一方で、企業には「安全配慮義務」がある。法が届かなくても、命と健康を守る責任は、企業の根幹にあるはずだ。
しかし実際には、「自己管理」「現地事情」といった言葉で、企業の監督責任が曖昧にされてきた現実がある。
この構造を是正するには、企業だけでなく国の制度介入が不可欠だといえる。
専門家の意見と提言
青山学院大学の細川良教授(労働法)は「海外勤務は言語・文化・制度の違いで心身の負担が大きい。企業は国内と同様に勤怠管理や医療体制を整えるべきだ」と警鐘を鳴らす。
実際に、心身の不調を抱えても現地では病院に行けず、孤立を深めるケースも多いという。
私たちは、どこまでを「仕事」として容認し、どこからを「命を脅かす労働」と呼ぶべきか?
「海外だから仕方ない」「自己責任」――そう言って済ませていたことが、誰かの命を奪った。

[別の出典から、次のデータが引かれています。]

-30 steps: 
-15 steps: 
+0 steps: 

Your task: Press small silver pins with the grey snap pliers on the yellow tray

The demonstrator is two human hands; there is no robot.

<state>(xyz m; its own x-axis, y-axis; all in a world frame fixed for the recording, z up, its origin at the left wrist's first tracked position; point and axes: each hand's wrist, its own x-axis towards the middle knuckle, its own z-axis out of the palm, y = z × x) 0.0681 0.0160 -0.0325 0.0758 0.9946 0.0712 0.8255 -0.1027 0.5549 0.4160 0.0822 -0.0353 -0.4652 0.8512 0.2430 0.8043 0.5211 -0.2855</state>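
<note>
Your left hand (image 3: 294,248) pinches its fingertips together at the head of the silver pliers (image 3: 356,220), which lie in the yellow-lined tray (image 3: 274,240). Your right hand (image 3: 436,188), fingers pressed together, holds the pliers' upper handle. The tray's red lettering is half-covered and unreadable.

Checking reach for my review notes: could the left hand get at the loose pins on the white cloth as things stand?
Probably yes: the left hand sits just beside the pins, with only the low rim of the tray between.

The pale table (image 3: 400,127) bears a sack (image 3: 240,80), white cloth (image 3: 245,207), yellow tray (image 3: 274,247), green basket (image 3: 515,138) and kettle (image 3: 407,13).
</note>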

労災認定の重みは、単なる“認定”ではない。それは、社会に突きつけられた問いだ。
法が届かないなら、私たちの感覚が代わりに届くべきだ。
母が動き出したのは、誰かのためではない。未来にいる誰かが同じ死を迎えないようにするためだ。あなたなら、その死を「仕方なかった」で終えられるだろうか。
❓FAQ(読者の5つの疑問)
Q1. なぜ海外勤務では労働基準法が適用されないの?
A1. 日本の法律は国内に限定されており、海外現地法人には原則適用外とされているためです。
Q2. 自殺と認定されるには、どのような証拠が必要ですか?
A2. 精神疾患の診断、勤務実態の記録、日記や証言などが総合的に判断材料になります。
Q3. カナデビア社は遺族の提案を受け入れたのですか?
A3. 取材には「協議中」と回答しており、真摯な対応を示していると見られています。
Q4. 海外勤務者の労災認定件数は多いのですか?
A4. 2023年度までの4年間で10件以上が確認されており、潜在的な問題とされています。
Q5. 今後は何が求められますか?
A5. 法制度の整備と企業の自主的な管理体制の強化、現地医療・カウンセリング体制の充実です。